• [To do]:
Copy each line below as written, but skip the pictures.

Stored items
# # # # #

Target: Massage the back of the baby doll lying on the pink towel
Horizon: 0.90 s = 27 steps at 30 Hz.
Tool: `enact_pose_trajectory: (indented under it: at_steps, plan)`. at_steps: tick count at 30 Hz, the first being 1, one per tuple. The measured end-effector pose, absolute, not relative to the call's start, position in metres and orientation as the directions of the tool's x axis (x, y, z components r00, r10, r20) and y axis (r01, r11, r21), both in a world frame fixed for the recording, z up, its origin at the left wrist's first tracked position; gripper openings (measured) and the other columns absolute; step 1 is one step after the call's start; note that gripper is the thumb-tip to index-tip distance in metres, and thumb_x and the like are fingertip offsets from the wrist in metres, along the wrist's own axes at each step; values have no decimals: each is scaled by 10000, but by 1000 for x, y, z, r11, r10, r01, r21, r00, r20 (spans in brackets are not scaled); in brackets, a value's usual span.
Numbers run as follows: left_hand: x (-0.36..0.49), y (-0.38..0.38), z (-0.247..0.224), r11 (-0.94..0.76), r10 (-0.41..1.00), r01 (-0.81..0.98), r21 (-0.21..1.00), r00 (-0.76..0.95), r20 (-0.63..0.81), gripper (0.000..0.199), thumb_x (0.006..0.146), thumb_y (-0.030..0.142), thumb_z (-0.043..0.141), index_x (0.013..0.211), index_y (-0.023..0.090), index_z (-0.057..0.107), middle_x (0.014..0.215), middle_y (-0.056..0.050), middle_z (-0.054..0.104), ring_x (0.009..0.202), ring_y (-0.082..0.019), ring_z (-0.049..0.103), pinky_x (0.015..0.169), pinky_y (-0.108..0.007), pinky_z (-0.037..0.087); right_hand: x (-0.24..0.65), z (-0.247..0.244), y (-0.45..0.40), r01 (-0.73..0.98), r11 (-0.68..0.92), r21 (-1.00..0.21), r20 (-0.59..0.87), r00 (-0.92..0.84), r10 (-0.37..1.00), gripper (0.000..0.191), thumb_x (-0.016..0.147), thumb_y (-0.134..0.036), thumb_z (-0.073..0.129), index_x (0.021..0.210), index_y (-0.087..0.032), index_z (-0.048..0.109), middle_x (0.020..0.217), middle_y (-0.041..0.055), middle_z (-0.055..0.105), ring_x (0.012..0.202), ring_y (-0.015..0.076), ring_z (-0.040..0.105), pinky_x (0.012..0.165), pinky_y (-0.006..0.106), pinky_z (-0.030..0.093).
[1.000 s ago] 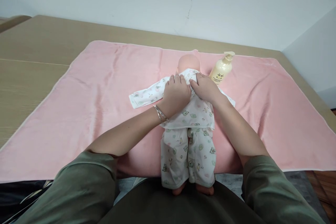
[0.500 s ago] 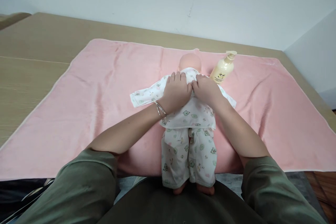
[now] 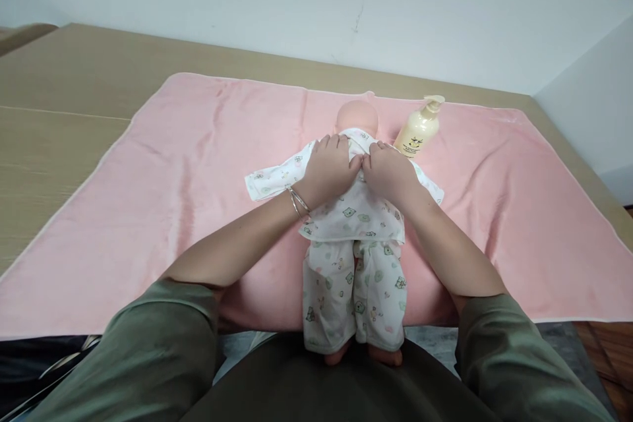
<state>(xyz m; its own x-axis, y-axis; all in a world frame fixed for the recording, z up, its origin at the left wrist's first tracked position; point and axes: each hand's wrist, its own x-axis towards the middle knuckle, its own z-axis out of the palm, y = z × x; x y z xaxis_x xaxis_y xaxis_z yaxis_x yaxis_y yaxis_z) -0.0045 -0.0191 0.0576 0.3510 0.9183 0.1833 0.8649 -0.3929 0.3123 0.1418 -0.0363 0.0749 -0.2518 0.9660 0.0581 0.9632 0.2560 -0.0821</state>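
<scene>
A doll (image 3: 363, 211) in a white printed top and trousers lies lengthwise before me, its bald head (image 3: 357, 117) away from me and its bare feet near my body. I cannot see its face. On the left of its upper body rests my left hand (image 3: 332, 168), fingers laid flat over the cloth, bracelets at the wrist. My right hand (image 3: 390, 171) lies likewise on the right side, its fingers partly bent. Both thumbs meet near the middle, just below the collar. Neither hand lifts anything.
A cream pump bottle (image 3: 419, 128) lies tilted on the pink blanket (image 3: 237, 145), right of the doll's head. The blanket covers much of the wooden table (image 3: 113, 66). A pale wall (image 3: 277, 0) rises behind. The doll's sleeves spread out to both sides.
My hands have shifted very slightly, the left one a little to the left. A bit more of the doll's collar shows between them.
</scene>
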Motion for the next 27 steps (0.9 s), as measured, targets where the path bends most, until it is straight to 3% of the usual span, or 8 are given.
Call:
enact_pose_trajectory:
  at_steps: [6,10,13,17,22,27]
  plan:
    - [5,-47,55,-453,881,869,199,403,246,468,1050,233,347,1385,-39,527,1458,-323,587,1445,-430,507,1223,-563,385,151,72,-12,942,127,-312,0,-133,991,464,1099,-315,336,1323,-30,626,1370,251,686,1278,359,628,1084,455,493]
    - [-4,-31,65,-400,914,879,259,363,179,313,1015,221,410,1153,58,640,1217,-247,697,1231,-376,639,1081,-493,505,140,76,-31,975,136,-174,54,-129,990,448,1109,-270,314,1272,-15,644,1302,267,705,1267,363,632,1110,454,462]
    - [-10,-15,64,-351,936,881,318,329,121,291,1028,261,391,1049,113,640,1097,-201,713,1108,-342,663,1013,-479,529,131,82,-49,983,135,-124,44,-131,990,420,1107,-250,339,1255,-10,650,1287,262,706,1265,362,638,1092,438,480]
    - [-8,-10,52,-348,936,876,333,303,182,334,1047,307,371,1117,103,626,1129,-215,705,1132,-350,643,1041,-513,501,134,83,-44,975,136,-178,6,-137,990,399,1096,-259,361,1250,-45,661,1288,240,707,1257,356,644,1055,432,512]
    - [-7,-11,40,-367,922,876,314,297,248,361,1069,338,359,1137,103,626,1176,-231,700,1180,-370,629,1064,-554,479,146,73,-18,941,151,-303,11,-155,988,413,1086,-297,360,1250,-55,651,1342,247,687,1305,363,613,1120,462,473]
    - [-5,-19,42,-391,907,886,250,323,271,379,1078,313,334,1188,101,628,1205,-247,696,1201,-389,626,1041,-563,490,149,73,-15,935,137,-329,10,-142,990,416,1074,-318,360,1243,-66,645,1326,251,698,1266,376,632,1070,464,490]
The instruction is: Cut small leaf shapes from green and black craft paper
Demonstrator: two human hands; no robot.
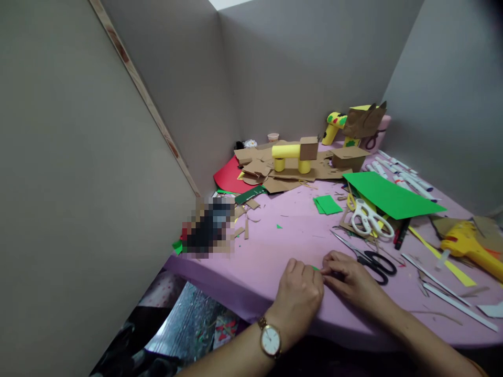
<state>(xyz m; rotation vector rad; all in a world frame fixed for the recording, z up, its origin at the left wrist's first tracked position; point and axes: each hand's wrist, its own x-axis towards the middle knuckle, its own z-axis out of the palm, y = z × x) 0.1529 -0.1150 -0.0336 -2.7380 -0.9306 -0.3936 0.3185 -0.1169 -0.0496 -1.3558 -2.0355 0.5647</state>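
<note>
My left hand [301, 290] is closed, its wrist wearing a gold watch [271, 340]. Against it, my right hand [351, 277] is pinched, thumb and fingers together. A tiny bit of green paper [315, 268] shows between the two hands at the table's front; most of it is hidden by the fingers. Both hands appear to hold it. Just beyond my right hand lie black-handled scissors [377, 264], blades pointing to the back left. Farther back are white-handled scissors [369, 219] and small green paper squares [327, 204].
On the pink-covered table [271, 246] stands a yellow tube figure with a cardboard head [308, 148] among cardboard scraps. A large green sheet [393, 193], markers [412, 178] and a yellow glue gun [471, 246] lie to the right. A pixelated dark object [210, 228] sits at left.
</note>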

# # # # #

• [Answer space]:
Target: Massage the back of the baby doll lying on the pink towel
Horizon: 0.90 s = 27 steps at 30 Hz.
Tool: `enact_pose_trajectory: (indented under it: at_steps, plan)`. at_steps: tick count at 30 Hz, the first being 1, one per tuple. The measured end-effector pose, absolute, not relative to the call's start, position in metres and orientation as the directions of the tool's x axis (x, y, z components r00, r10, r20) and y axis (r01, r11, r21), both in a world frame fixed for the recording, z up, its origin at the left wrist's first tracked position; gripper openings (measured) and the other columns absolute; step 1 is one step after the call's start; note that gripper is the thumb-tip to index-tip distance in metres, and thumb_x and the like are fingertip offsets from the wrist in metres, along the wrist's own axes at each step; values have no decimals: each is scaled by 10000, but by 1000 for x, y, z, r11, r10, r01, r21, r00, r20 (spans in brackets are not scaled); in brackets, a value's usual span.
Numbers run as follows: left_hand: x (-0.36..0.49), y (-0.38..0.38), z (-0.247..0.224), r11 (-0.94..0.76), r10 (-0.41..1.00), r01 (-0.81..0.98), r21 (-0.21..1.00), r00 (-0.76..0.95), r20 (-0.63..0.81), gripper (0.000..0.199), thumb_x (0.006..0.146), thumb_y (-0.030..0.142), thumb_z (-0.043..0.141), index_x (0.013..0.211), index_y (-0.023..0.090), index_z (-0.057..0.107), middle_x (0.014..0.215), middle_y (-0.056..0.050), middle_z (-0.054..0.104), ring_x (0.009..0.202), ring_y (-0.082..0.019), ring_z (-0.049..0.103), pinky_x (0.015..0.169), pinky_y (-0.108..0.007), pinky_z (-0.037..0.087); right_hand: x (-0.24..0.65), z (-0.247..0.244), y (-0.45..0.40), r01 (-0.73..0.98), r11 (-0.68..0.92), r21 (-1.00..0.21), r20 (-0.59..0.87), r00 (-0.92..0.84), r10 (-0.37..1.00), gripper (0.000..0.191), thumb_x (-0.016..0.147), thumb_y (-0.134..0.036), thumb_z (-0.073..0.129), index_x (0.021..0.210), index_y (-0.087..0.032), index_z (-0.048..0.109), middle_x (0.020..0.217), middle_y (-0.041..0.055), middle_z (-0.055..0.105), ring_x (0.012..0.202), ring_y (-0.015..0.076), ring_z (-0.040..0.105), pinky_x (0.012..0.165), pinky_y (-0.006..0.106), pinky_z (-0.030..0.093).
[1.000 s ago] 
[0.500 s ago] 
[now] 
<state>(xyz m; its own x-axis, y-axis; all in a world frame fixed for the recording, z up, its origin at the left wrist's first tracked position; point and axes: each hand's wrist, its own x-axis towards the middle knuckle, its own z-axis out of the palm, y = z × x; x y z xaxis_x xaxis_y xaxis_z yaxis_x yaxis_y yaxis_z) -0.0045 -0.0191 0.0576 0.3510 0.9183 0.1833 0.8649 -0.3929 0.3123 0.1418 -0.0363 0.0749 -0.2518 0.9660 0.0581 0.9632 0.2560 -0.0821</state>
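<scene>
A doll (image 3: 363, 211) in a white printed top and trousers lies lengthwise before me, its bald head (image 3: 357, 117) away from me and its bare feet near my body. I cannot see its face. On the left of its upper body rests my left hand (image 3: 332, 168), fingers laid flat over the cloth, bracelets at the wrist. My right hand (image 3: 390, 171) lies likewise on the right side, its fingers partly bent. Both thumbs meet near the middle, just below the collar. Neither hand lifts anything.
A cream pump bottle (image 3: 419, 128) lies tilted on the pink blanket (image 3: 237, 145), right of the doll's head. The blanket covers much of the wooden table (image 3: 113, 66). A pale wall (image 3: 277, 0) rises behind. The doll's sleeves spread out to both sides.
My hands have shifted very slightly, the left one a little to the left. A bit more of the doll's collar shows between them.
</scene>
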Motion for the next 27 steps (0.9 s), as measured, targets where the path bends most, until it is straight to 3% of the usual span, or 8 are given.
Call:
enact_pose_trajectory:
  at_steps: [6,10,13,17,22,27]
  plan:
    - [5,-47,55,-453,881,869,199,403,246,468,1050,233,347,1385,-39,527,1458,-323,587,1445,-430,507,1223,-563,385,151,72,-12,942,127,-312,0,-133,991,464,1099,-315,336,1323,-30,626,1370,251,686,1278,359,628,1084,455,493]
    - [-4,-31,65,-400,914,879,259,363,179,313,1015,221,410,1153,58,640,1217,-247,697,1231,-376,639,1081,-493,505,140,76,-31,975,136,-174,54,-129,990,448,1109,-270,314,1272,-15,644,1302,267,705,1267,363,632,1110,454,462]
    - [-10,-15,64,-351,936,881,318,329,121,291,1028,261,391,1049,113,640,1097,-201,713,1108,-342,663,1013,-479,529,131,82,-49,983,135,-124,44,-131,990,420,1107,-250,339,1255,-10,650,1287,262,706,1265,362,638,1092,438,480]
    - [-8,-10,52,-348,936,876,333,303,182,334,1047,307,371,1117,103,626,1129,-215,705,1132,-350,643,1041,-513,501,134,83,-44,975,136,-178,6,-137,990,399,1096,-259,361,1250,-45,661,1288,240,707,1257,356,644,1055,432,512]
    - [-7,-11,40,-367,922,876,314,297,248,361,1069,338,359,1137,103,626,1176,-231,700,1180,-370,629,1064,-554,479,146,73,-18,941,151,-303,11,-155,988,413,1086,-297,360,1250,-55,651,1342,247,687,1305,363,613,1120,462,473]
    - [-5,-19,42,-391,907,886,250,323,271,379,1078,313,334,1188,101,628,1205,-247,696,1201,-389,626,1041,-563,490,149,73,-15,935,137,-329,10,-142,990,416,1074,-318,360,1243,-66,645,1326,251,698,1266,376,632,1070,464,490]
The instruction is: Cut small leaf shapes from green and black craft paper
Demonstrator: two human hands; no robot.
<state>(xyz m; rotation vector rad; all in a world frame fixed for the recording, z up, its origin at the left wrist's first tracked position; point and axes: each hand's wrist, its own x-axis towards the middle knuckle, its own z-axis out of the palm, y = z × x) 0.1529 -0.1150 -0.0336 -2.7380 -0.9306 -0.3936 0.3185 -0.1169 -0.0496 -1.3558 -2.0355 0.5647</state>
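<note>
My left hand [301, 290] is closed, its wrist wearing a gold watch [271, 340]. Against it, my right hand [351, 277] is pinched, thumb and fingers together. A tiny bit of green paper [315, 268] shows between the two hands at the table's front; most of it is hidden by the fingers. Both hands appear to hold it. Just beyond my right hand lie black-handled scissors [377, 264], blades pointing to the back left. Farther back are white-handled scissors [369, 219] and small green paper squares [327, 204].
On the pink-covered table [271, 246] stands a yellow tube figure with a cardboard head [308, 148] among cardboard scraps. A large green sheet [393, 193], markers [412, 178] and a yellow glue gun [471, 246] lie to the right. A pixelated dark object [210, 228] sits at left.
</note>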

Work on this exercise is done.